Records excerpted from a collection:
============================================================
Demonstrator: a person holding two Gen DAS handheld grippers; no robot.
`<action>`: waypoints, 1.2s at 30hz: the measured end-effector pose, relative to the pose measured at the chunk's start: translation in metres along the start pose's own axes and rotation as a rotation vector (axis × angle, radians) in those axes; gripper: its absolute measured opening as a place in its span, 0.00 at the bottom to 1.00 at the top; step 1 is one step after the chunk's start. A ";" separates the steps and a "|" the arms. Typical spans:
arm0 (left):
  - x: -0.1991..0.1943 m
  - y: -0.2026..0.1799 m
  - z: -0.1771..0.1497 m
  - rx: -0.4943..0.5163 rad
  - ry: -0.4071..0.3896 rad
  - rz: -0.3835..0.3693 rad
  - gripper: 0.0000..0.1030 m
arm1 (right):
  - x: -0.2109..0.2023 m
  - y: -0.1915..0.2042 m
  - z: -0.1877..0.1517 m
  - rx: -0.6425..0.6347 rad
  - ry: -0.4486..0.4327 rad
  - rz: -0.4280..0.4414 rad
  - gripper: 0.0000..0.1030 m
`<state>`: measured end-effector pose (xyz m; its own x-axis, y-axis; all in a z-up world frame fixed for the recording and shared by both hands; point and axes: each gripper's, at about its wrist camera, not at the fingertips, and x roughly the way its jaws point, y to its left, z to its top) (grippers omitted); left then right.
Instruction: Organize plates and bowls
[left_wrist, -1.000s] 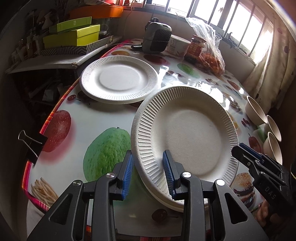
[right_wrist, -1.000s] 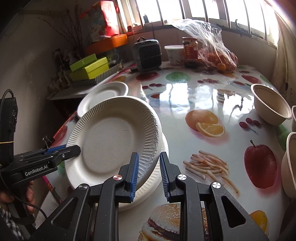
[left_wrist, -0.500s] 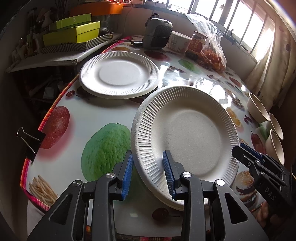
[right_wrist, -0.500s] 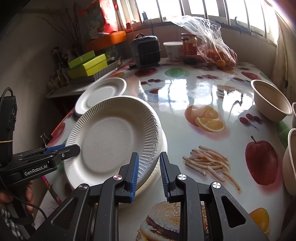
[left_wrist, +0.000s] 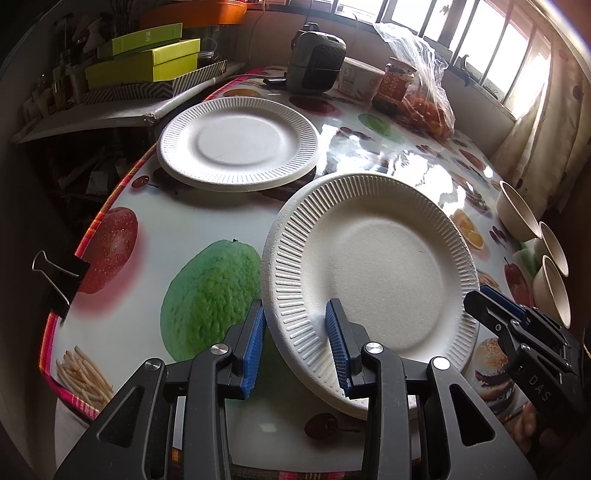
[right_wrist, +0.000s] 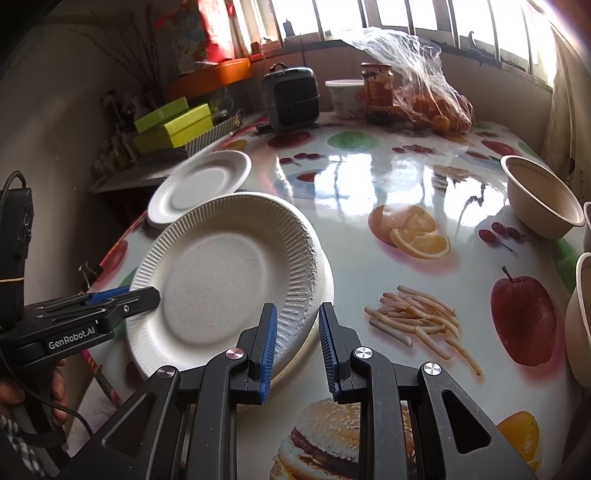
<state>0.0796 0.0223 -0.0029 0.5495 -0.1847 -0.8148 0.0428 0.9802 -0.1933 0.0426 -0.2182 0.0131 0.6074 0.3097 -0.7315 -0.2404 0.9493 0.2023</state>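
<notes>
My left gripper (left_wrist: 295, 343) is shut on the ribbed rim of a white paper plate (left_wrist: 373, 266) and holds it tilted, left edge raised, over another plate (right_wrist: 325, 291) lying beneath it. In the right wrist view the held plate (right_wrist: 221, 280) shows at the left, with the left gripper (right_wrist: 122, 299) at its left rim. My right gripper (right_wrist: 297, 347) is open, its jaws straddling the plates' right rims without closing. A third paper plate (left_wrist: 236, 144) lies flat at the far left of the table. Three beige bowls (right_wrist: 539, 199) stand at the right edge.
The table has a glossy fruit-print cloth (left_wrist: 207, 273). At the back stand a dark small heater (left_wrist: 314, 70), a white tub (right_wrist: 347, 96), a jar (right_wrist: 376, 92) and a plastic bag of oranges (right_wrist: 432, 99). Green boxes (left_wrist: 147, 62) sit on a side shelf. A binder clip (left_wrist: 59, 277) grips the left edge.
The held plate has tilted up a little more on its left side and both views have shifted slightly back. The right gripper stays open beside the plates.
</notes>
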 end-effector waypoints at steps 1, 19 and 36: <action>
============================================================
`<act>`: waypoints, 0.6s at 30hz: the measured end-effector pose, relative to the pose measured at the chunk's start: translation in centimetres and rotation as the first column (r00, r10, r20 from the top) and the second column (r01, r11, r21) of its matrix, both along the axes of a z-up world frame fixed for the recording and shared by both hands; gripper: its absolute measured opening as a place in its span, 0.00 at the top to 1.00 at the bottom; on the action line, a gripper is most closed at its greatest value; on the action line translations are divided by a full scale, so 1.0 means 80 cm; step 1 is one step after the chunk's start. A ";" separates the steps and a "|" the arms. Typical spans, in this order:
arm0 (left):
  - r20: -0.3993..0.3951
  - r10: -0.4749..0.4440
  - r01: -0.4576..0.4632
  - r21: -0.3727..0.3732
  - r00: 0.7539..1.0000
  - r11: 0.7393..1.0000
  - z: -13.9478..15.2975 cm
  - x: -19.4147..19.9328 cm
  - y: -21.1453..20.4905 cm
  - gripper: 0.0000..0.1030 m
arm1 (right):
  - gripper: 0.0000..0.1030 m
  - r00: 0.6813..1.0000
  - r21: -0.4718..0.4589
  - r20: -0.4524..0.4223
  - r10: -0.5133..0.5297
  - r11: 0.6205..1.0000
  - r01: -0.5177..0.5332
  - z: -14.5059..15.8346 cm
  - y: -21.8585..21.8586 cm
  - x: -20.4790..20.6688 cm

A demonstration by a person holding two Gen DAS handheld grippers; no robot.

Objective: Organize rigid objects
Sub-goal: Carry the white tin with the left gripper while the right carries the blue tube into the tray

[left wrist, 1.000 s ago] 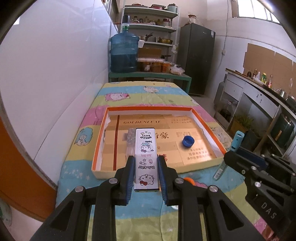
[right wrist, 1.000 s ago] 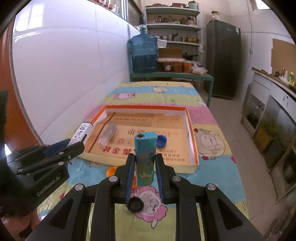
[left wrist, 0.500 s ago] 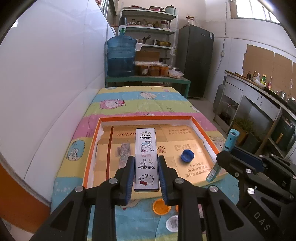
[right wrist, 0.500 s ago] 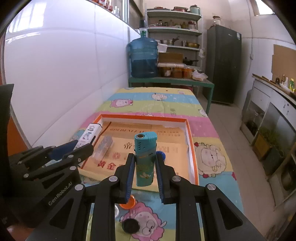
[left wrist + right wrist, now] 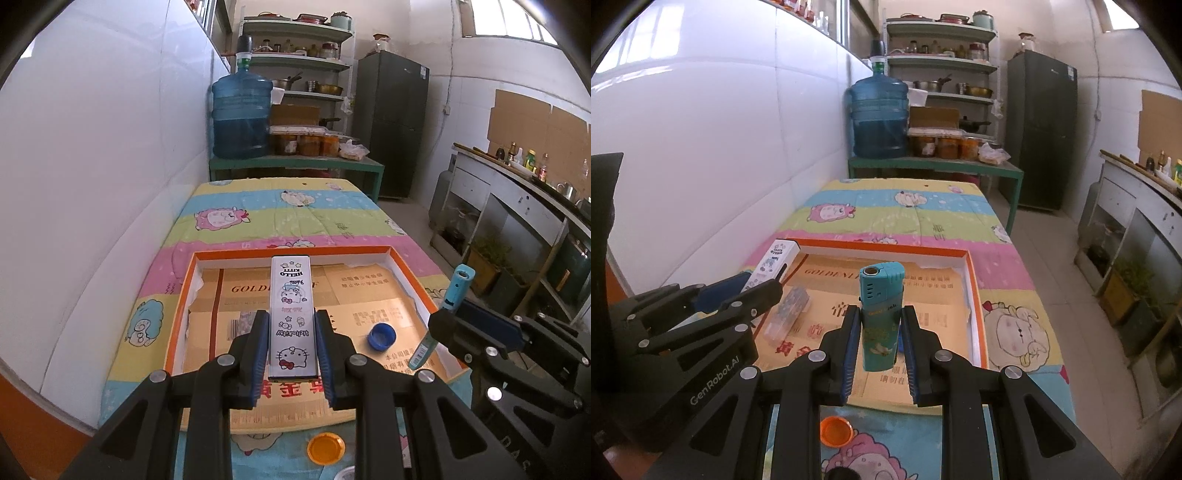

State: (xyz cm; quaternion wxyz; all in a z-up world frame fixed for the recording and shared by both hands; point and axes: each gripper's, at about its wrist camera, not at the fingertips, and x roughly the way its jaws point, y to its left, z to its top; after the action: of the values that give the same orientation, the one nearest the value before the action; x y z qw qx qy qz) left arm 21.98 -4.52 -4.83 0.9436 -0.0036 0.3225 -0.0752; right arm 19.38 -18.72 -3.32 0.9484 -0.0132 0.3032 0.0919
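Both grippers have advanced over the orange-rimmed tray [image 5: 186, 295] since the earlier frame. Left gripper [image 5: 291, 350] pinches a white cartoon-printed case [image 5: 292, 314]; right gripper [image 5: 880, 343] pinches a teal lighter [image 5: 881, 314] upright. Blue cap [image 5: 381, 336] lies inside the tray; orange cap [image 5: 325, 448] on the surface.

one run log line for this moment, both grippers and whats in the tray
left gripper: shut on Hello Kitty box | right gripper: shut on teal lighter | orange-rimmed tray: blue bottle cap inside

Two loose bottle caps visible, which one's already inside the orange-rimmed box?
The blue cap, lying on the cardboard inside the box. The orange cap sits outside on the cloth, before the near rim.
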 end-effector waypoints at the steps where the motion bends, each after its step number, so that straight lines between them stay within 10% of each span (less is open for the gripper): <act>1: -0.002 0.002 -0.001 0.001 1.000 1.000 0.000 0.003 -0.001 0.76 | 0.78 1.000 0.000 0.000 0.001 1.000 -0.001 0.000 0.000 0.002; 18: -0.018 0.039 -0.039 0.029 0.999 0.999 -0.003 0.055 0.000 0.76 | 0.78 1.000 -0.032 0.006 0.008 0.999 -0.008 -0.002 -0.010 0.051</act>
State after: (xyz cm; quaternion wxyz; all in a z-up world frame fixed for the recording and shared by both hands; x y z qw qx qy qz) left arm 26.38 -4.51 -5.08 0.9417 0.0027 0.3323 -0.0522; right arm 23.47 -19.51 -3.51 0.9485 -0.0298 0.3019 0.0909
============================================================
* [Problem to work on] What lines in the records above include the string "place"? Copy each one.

* [Task output]
`<action>`: waypoints, 1.2s at 30hz: the measured end-effector pose, relative to the pose measured at the chunk's start: translation in metres along the start pose's own axes and rotation as a rotation vector (axis × angle, radians) in those axes; gripper: its absolute measured opening as a place in its span, 0.00 at the bottom to 1.00 at the top; step 1 is one step after the chunk's start. A ";" separates the steps and a "|" the arms. Typical spans:
`<act>`: waypoints, 0.6s at 30hz: the measured end-effector pose, relative to the pose measured at the chunk's start: translation in centimetres and rotation as the first column (r00, r10, r20 from the top) and the second column (r01, r11, r21) of its matrix, both along the axes of a z-up world frame fixed for the recording and shared by both hands; gripper: its absolute measured opening as a place in its span, 0.00 at the top to 1.00 at the bottom; on the action line, a gripper is most closed at its greatest value; on the action line translations are divided by a full scale, so 1.0 means 80 cm; step 1 is one step after the chunk's start. A ";" separates the steps and a "|" the arms. Typical spans, in this order:

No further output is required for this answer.